MORGANTOWN, W.Va. (WV News) — There was a time when it seemed like West Virginia football fans might take a moment out to go out and purchase a sympathy card for Dontae Wright, whose job title on the Mountaineer coaching staff is assistant coach (safeties).
That was right after it was announced that Tykee Smith, who probably was the best player on the defense, if not the entire team, or maybe even the whole Big 12, was transferring, winding up at Georgia, which should give you some idea of how highly he was thought of nationally.
But Wright didn’t want any sympathy. While others mourned the passing of Smith, Wright knew he had a capable replacement who could step in and fill the void, perhaps even make you come to the end of this season asking “Tykee Who?”
That would be the Arizona transfer Scottie Young, who didn’t gain eligibility to play last year until the Liberty Bowl against Army, when he filled in for Smith, whose absence hinted at what was to come, and was probably the most valuable Mountaineer at the spear position.
What’s more, Wright knew what very few others knew and that was that he still may have been coaching the best position group on the field for the Mountaineers, for he had Alonzo Addae and Sean Mahone starting alongside Young.
And now, as the annual spring game approaches at 1 p.m. this Saturday at Mountaineer Field, he has learned that he has depth to go with that group with the return of Kerry Martin Jr., after opting out of last season for health reasons following his locker room revelations that led to the separation of defensive coordinator Vic Koenning and WVU, and the addition of a potential star at the spear position that Smith played last year, that Young will play this year and that will come open next year.
That would be the previously undiscovered freshman Davis Mallinger, who is drawing rave reviews for his work to date in the spring.
You listen to Wright and you wonder just what he has on his hands in Mallinger, a 2020 4A All-State player at Cocoa Beach, Florida.
We will let Wright introduce you now to Mallinger, just to whet your appetite for the spring game, if he can shake off a knee problem that he picked up on last Saturday.
If he isn’t ready to go then, hold your breath until the season begins because Wright is certain you will hear from him.
“I’m excited about his progress because he hasn’t played safety in a long time. He played wideout last year, but he is going to be a great football player,” Wright said.
“I think Davis Mallinger is going to be the one who is going to surprise us on special teams this year,” Wright continued. “On special teams you don’t have to think a lot and as a freshman he’s swimming a little bit but he can run. The kid can flat out run. He’s physical and he’s not afraid of contact.

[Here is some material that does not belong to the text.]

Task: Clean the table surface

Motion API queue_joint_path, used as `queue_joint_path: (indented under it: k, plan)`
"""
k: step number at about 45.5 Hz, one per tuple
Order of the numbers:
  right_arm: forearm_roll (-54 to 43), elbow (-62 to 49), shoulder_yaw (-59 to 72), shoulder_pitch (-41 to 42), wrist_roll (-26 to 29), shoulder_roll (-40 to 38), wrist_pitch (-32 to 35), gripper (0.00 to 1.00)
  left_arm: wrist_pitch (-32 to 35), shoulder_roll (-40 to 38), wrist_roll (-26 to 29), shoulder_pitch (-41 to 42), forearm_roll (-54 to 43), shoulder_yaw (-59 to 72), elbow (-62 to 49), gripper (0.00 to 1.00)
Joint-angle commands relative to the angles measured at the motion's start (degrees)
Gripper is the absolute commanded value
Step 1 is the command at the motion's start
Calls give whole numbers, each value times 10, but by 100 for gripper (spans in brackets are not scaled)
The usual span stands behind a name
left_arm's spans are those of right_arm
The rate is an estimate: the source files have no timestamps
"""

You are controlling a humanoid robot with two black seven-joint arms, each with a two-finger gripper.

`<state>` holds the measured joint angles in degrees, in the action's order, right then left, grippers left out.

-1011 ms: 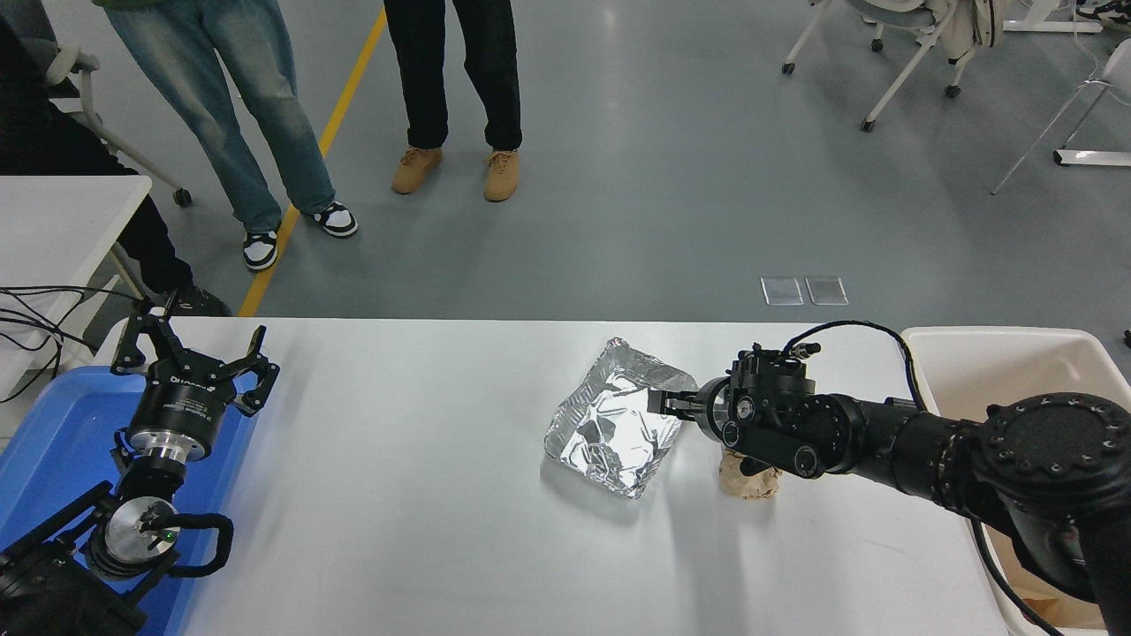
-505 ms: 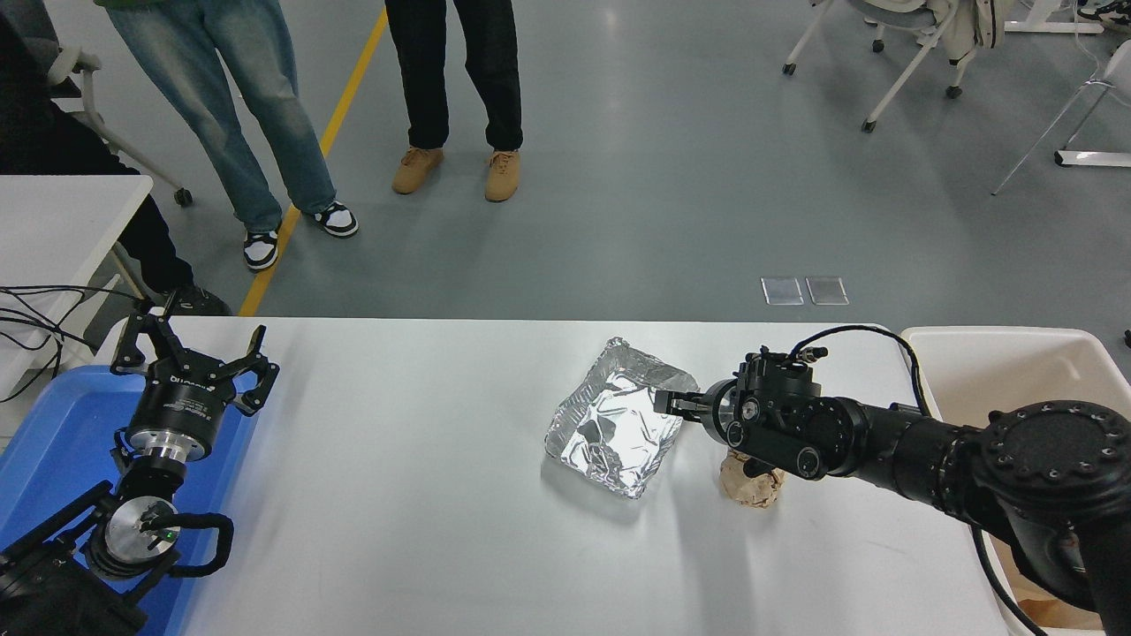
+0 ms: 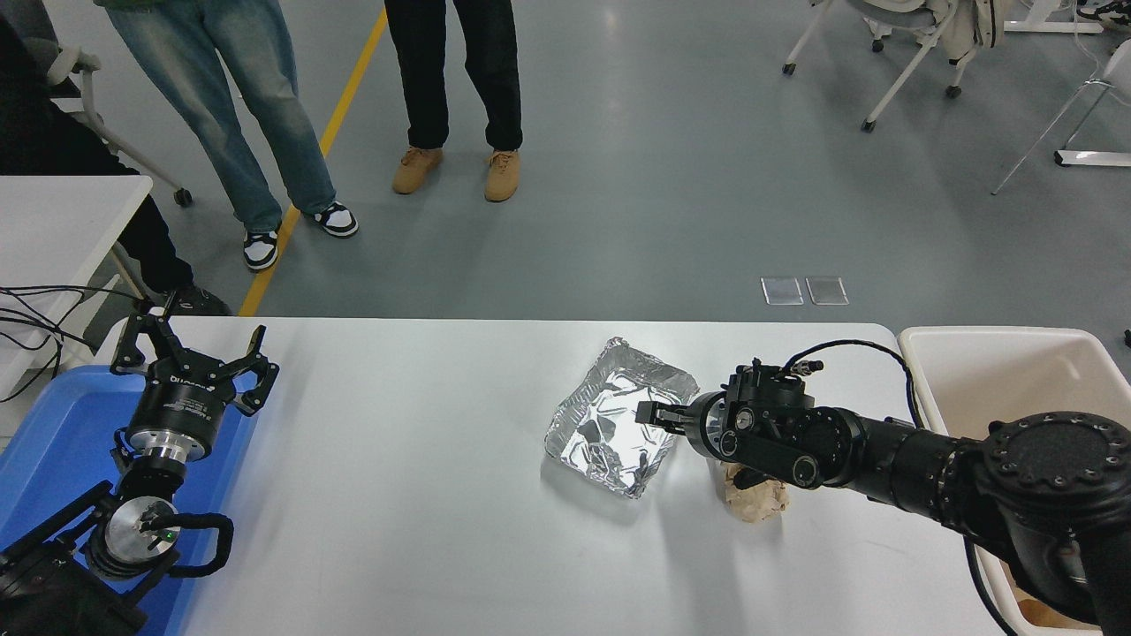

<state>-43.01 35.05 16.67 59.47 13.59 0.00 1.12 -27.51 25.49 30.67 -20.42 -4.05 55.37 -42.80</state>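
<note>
On the white table surface (image 3: 424,459), right of its middle, lies a crumpled silver foil tray (image 3: 610,428). My right gripper (image 3: 652,413) reaches in from the right at the tray's right rim, its tips over the inside, and looks open by a narrow gap with nothing held. A crumpled brown paper ball (image 3: 756,500) lies on the table just under that arm's wrist. My left gripper (image 3: 196,360) is parked open at the lower left, above the edge of a blue bin.
A blue bin (image 3: 44,442) stands off the table's left end and a cream bin (image 3: 998,349) off its right end. A smaller white table (image 3: 62,212) with cables is at the far left. Two people's legs (image 3: 265,132) stand beyond the far edge.
My right gripper has slid left and slightly down, from the tray's right rim to over its inside. The tray, the paper ball and the left arm have not moved.
</note>
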Motion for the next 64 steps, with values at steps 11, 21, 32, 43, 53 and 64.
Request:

“He’ll help us in the return game potentially as punt returner and in the kick return. He’ll help us on kickoff and be a gunner on the punt team. He’ll have a big role.”
Of course, Young may hold the key to the secondary for if he lives up to his billing and to the play of his former Arizona teammate who transferred ahead of him, Tony Fields III, he will take the sour taste away from Smith’s transfer.
“The biggest impression this spring has been made by Scottie Young,” Wright said. “He’s had a great spring playing the spear position and is also learning the free safety position. He is a terrific football player, has unbelievable instincts and he’s one of the leaders of our defense.”
That’s such high praise you wonder if he’s learning the free safety position as well as the spear so he can play them both at the same time.
Only kidding, of course, but Young is a special player and last year, being unable to play, was difficult on him but he made the most of it.
“It was the first time in his career that he’s not been a contributor at all,” Wright said. “He’s handled it just like Alonzo Addae did the year before. He’s an older guy and very mature. He understands it’s not his fault at all that he was sitting out, it was because of the rules. No matter what, he knew he had a role.”
That was working and teaching the young players on the scout team with him, a role he accepted gladly.
Right behind Young, you have the aforementioned Martin.
“It took him six or seven practices to knock the rust off fully. The biggest adjustment was the live aspect of it — tackling. When you don’t do it every day it becomes hard to do. He’s gotten back into the flow of things,” Wright said.